Un personnage extraordinaire, Mgr Alfano. C’était un grand religieux, un grand docteur, un grand alphabétisé. Vraiment un homme qui résume le mieux les concepts d’harmonie des sciences, esprit et âme caractéristiques de l’école de médecine.
Né à Salerno entre 1015 et 1020, en tant que noble famille, il a participé à la vie politique de la ville, puis de l’Europe chrétienne, en collaborant à la réforme de l’Église initiée par le grand Ildebrando de Soana, le pape Grégoire VII. Il était un homme d’église lié à l’abbaye de Montecassino, il était un médecin et un traducteur grec de classiques de la médecine, et il était un excellent auteur de poèmes.
Il est devenu un ami de Desire, l’abbé de Montecassino, qui était venu guérir dans notre ville, et avec lui a partagé pendant des années l’engagement politique et religieux.

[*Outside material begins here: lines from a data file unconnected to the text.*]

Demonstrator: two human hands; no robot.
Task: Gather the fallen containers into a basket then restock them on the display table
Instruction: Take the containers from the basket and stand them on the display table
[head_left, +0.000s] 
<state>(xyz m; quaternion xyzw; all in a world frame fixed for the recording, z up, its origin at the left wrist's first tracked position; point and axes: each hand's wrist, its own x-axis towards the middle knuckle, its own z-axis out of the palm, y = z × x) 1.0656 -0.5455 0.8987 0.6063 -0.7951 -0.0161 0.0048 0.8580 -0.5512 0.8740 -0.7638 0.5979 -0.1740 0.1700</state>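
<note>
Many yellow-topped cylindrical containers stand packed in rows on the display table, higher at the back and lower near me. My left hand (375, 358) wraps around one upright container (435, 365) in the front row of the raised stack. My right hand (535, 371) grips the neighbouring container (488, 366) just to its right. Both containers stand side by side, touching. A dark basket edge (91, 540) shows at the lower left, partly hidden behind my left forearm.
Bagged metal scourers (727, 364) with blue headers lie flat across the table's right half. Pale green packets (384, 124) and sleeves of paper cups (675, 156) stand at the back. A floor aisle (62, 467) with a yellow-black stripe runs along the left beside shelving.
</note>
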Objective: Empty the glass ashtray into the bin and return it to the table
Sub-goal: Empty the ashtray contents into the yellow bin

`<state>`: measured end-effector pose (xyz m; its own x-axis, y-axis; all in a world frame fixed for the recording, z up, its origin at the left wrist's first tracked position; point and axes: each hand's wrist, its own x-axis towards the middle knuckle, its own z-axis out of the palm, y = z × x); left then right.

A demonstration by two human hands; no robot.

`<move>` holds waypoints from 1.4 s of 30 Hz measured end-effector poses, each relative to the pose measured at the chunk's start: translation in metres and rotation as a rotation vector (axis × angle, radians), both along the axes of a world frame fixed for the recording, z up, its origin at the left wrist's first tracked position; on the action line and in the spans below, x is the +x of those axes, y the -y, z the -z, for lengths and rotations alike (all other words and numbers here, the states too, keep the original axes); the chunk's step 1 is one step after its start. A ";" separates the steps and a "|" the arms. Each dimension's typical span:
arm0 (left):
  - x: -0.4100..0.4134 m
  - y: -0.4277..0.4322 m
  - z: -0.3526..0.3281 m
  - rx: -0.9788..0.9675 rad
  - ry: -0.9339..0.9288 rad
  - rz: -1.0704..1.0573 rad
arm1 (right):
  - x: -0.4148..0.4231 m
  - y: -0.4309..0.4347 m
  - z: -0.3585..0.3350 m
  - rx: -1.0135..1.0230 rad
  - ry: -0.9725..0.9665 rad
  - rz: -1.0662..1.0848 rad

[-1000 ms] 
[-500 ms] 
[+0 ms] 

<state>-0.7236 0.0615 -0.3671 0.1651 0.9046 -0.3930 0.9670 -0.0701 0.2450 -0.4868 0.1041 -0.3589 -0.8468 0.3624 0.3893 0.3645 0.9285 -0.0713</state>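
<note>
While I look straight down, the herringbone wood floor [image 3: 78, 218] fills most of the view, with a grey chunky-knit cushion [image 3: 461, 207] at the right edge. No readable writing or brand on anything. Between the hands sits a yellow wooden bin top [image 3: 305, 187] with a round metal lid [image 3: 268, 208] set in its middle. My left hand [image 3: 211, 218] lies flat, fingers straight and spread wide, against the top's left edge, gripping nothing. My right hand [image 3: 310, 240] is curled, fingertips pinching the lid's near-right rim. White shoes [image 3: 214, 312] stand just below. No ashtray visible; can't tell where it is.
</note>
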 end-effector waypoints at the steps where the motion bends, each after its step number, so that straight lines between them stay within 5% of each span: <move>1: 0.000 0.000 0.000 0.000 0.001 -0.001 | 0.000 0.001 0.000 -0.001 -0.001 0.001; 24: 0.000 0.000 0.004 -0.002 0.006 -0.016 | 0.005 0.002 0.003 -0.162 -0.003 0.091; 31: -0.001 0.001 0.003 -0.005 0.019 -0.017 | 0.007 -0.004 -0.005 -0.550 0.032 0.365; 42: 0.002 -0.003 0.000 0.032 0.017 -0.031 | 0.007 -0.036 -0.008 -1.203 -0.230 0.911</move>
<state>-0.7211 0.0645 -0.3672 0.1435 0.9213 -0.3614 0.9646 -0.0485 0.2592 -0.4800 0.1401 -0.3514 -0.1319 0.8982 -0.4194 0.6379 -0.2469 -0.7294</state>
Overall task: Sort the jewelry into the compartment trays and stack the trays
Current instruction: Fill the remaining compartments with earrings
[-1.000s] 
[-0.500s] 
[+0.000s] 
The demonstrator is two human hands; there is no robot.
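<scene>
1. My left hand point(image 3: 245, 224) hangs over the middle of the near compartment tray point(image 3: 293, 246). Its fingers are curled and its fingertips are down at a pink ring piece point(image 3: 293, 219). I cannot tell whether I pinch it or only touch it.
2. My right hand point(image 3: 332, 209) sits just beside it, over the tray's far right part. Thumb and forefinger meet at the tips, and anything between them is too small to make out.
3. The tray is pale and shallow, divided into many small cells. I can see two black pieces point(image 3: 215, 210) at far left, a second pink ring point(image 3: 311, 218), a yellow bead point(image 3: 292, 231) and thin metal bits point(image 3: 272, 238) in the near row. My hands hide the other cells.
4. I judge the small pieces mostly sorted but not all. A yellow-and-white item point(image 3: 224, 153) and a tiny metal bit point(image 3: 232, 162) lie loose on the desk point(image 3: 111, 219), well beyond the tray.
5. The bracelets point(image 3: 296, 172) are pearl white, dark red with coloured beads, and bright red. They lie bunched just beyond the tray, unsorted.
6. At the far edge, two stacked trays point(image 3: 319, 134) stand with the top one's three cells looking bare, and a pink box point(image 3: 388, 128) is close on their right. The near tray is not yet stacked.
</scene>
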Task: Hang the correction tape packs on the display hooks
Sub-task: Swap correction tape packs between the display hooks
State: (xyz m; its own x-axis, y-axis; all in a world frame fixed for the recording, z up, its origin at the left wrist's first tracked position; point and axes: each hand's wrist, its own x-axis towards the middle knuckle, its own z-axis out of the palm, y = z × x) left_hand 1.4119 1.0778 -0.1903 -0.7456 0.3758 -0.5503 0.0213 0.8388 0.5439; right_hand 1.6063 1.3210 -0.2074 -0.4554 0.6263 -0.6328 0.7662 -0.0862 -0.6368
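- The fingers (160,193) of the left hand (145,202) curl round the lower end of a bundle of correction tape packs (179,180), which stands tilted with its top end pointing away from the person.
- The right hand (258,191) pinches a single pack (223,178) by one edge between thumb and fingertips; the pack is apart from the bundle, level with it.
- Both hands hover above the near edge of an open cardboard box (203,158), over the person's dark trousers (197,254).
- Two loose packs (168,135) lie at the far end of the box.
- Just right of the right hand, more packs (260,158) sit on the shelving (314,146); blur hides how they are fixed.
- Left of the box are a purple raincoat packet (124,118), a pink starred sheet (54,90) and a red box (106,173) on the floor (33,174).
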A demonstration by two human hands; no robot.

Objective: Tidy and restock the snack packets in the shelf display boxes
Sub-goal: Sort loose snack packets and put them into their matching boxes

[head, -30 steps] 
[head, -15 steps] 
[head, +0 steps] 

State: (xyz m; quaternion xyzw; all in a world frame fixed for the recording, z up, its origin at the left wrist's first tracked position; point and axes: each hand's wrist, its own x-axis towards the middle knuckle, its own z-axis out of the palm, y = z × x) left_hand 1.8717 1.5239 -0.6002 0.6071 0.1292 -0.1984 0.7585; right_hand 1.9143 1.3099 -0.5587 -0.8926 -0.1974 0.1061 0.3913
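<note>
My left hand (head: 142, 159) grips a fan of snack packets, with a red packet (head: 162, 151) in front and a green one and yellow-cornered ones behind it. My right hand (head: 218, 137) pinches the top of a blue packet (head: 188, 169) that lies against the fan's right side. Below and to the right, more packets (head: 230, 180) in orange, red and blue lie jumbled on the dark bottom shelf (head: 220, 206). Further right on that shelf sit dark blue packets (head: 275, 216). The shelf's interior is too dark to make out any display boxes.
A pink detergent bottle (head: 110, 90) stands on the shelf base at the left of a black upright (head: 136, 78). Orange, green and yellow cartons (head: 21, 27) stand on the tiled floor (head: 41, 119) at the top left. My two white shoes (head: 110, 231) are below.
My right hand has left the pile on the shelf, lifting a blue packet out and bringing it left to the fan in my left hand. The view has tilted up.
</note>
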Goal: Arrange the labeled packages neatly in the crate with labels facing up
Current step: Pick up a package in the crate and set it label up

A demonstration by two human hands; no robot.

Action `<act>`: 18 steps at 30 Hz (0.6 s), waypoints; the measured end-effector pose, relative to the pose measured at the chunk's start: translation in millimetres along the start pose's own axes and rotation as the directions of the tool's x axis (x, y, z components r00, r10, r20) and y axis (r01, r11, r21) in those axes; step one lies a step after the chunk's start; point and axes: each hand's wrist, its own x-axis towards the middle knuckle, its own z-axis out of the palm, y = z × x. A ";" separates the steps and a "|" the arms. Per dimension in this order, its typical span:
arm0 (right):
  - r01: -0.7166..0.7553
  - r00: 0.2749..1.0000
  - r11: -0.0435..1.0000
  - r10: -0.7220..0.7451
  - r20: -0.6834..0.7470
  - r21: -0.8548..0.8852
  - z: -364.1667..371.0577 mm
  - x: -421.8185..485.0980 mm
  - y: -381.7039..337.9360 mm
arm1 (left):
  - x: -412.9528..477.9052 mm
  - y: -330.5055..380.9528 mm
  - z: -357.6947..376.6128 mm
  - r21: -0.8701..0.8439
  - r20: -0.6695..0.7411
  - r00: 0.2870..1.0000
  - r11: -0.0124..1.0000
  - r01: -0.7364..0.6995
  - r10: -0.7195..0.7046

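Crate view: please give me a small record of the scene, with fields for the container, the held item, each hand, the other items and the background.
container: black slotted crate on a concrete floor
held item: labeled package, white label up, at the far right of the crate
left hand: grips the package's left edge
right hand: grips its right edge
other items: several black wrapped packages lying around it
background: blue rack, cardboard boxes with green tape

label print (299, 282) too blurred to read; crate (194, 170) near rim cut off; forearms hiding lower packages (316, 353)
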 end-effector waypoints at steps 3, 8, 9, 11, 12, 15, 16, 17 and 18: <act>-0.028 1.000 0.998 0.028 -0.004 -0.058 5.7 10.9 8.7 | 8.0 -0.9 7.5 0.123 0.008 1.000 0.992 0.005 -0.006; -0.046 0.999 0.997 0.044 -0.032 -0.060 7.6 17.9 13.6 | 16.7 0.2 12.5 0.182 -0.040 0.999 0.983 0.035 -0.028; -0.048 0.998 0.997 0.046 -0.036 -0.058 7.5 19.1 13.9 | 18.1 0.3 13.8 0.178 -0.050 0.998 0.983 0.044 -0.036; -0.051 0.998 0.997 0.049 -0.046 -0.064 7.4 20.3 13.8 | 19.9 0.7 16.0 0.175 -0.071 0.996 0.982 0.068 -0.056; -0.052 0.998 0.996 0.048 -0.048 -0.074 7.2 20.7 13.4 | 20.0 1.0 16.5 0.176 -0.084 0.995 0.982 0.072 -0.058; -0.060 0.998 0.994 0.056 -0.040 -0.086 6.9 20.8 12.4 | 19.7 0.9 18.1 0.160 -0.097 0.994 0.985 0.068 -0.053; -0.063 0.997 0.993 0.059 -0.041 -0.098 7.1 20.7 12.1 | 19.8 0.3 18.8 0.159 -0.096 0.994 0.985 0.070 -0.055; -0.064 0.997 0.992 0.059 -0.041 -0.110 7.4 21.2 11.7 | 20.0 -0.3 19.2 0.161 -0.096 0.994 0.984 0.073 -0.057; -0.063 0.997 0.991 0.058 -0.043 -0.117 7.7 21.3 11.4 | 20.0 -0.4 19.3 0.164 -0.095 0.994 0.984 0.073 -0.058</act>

Il a participé à de nombreux conseils et a également eu l’honneur d’en accueillir un à Salerno en 1068. Il était en conflit avec le prince lombard Gisulfo, puis s’opposa aux Normands, mais quand le Guiscardo conquit sa ville, il réussit à vivre avec lui et le convainquit de construire la splendide cathédrale qui conserve les reliques de saint Matthieu. Et à Salerno, Grégoire VII, dirigé ici par le Guiscardo, qui l’avait sauvé du siège de l’empereur Henri IV. Et à Salerno Ildebrando trouvé la paix dans ses derniers mois de vie et il est également enterré dans notre cathédrale, qu’il avait lui-même consacrée.
Il voyagea beaucoup, partit en pèlerinage à Jérusalem, fut d’abord prisonnier de l’empereur de l’Orient puis s’enfuit, faisant de sa vie un monument à la foi, à la science, à la littérature.
Il a beaucoup écrit, en fait, et comme un alphabétisé, il faut se souvenir encore plus que comme un homme politique et de foi. Il a composé de nombreuses œuvres poétiques, en l’honneur des saints, tout d’abord, pour célébrer leurs liturgies. Et ensuite dédié à de nombreux amis, évêques et moines liés à son bien-aimé Montecassino, et peut-être sa poésie d’amitié est littérairement le plus précieux. Il a également écrit une série d’essais de théologie, et, bien sûr, de médecine, certains originaux, d’autres traduits du grec.